#### How to complete this task
Transcribe exactly the lines below that begin at the line with "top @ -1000" and stop after the line with "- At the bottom", leaving out every picture.
Segment Start: Records for the exercise
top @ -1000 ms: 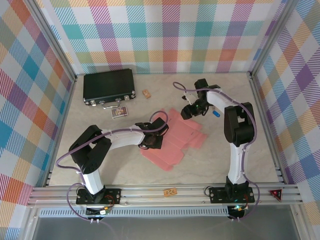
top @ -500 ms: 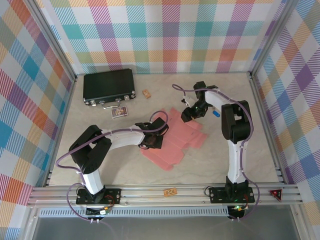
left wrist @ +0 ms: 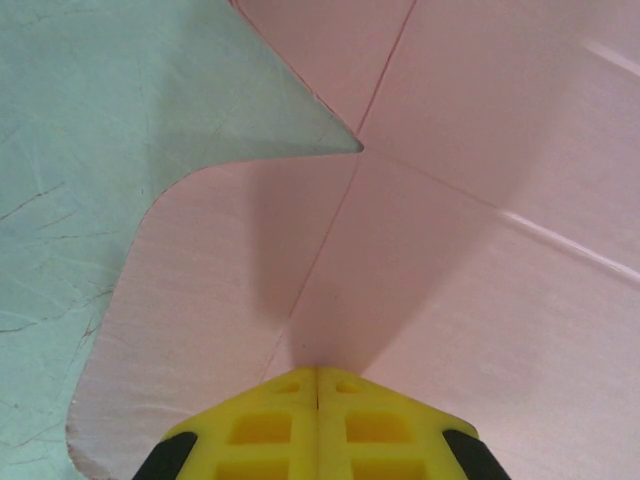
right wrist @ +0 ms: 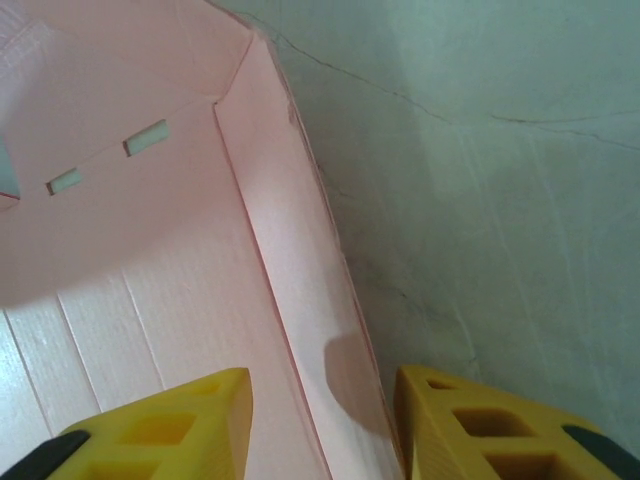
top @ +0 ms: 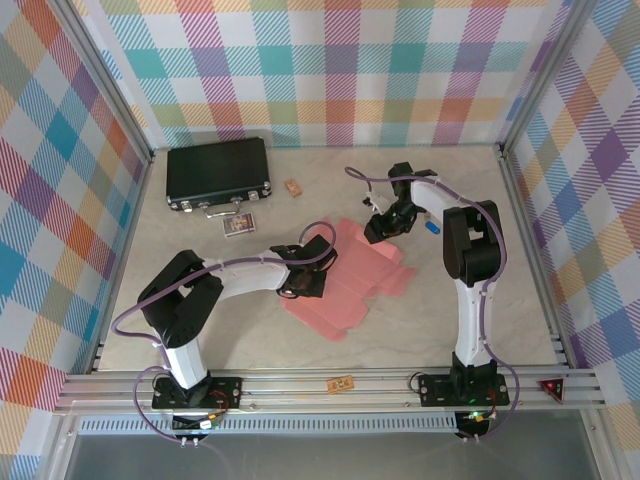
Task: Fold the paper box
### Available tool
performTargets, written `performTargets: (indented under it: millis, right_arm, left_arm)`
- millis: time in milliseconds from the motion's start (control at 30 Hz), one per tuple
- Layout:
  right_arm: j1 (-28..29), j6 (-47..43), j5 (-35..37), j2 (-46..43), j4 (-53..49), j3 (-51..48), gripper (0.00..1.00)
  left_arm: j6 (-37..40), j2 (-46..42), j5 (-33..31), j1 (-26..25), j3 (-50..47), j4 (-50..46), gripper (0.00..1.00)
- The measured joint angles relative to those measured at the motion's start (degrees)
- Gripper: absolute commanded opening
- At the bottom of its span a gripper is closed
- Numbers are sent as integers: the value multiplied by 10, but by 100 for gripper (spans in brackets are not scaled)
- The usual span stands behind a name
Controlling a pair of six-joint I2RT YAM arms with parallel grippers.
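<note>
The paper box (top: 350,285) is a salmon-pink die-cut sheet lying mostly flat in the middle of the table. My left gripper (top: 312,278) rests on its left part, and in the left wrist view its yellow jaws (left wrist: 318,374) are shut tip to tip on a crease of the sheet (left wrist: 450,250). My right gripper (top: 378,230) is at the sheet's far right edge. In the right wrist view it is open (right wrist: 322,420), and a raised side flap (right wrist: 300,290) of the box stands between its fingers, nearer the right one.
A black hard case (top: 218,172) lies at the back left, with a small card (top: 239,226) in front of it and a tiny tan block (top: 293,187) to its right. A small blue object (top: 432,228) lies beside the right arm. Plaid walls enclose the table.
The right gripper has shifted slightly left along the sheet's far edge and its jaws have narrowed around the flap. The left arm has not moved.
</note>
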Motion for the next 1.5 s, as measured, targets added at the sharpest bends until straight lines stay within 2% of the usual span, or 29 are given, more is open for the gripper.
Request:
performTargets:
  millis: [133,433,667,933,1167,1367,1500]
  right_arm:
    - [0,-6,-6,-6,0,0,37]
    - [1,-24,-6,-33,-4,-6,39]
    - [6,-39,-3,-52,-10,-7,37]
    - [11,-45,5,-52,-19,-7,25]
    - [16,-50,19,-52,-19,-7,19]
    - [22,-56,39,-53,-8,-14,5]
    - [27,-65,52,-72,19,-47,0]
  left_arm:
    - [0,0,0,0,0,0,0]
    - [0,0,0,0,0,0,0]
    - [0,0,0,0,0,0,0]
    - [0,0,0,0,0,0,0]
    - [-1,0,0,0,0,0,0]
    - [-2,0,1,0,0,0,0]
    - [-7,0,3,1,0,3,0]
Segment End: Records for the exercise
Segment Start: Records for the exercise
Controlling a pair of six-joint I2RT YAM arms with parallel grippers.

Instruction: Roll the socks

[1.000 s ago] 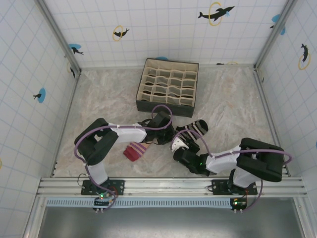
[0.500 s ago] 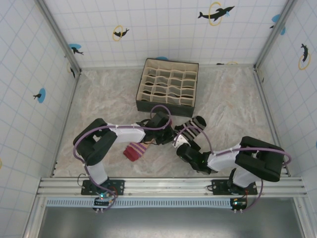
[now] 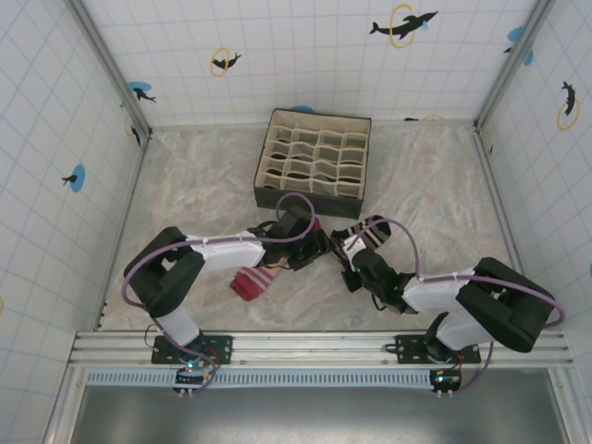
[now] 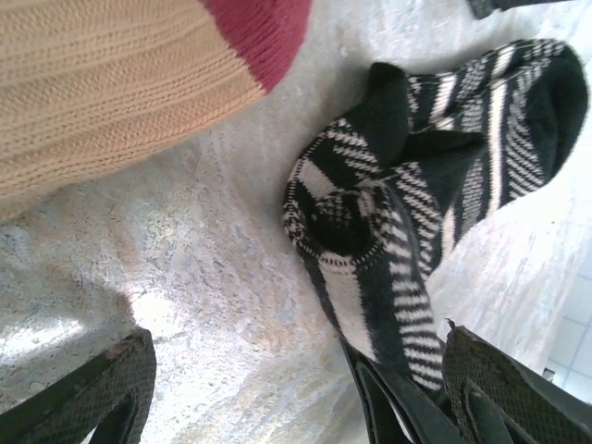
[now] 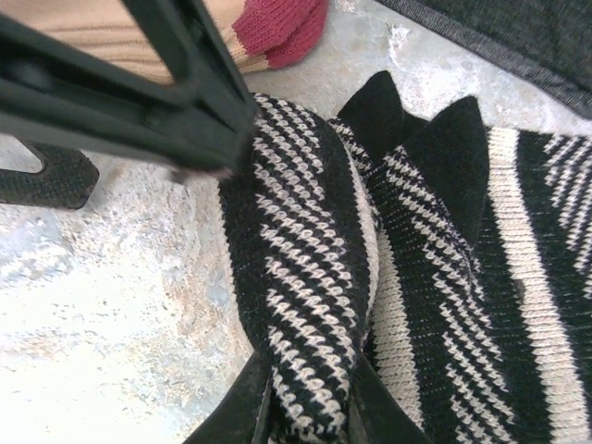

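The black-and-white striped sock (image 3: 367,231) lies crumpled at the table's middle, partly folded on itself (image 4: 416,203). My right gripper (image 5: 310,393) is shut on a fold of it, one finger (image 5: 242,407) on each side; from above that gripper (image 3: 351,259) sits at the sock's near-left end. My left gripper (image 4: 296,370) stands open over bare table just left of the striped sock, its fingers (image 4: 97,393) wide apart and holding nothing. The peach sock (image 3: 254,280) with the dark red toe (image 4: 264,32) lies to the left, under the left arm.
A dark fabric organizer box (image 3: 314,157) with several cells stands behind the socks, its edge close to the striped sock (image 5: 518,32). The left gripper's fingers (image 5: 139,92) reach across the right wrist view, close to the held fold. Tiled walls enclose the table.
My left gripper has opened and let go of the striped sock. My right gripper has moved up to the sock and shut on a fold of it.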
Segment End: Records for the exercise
#### Answer to this problem
top @ -1000 ms: 
top @ -500 ms: 
left wrist @ +0 ms: 
right wrist @ +0 ms: 
top @ +0 ms: 
Task: Fold the paper box
### Available tool
performTargets, written `performTargets: (indented under it: millis, right_arm, left_arm)`
- millis: time in milliseconds from the motion's start (control at 30 Hz), one per tuple
- Layout:
  right_arm: j1 (-28..29), j6 (-47..43), j5 (-35..37), j2 (-46..43), j4 (-53..49), j3 (-51..48), gripper (0.00..1.00)
  left_arm: j6 (-37..40), j2 (-46..42), j5 (-33..31), j1 (-26..25), j3 (-50..47), j4 (-50..46), gripper (0.00..1.00)
- The measured joint angles relative to those measured at the motion's start (degrees)
- Gripper: absolute commanded opening
- At the bottom of its span a gripper is closed

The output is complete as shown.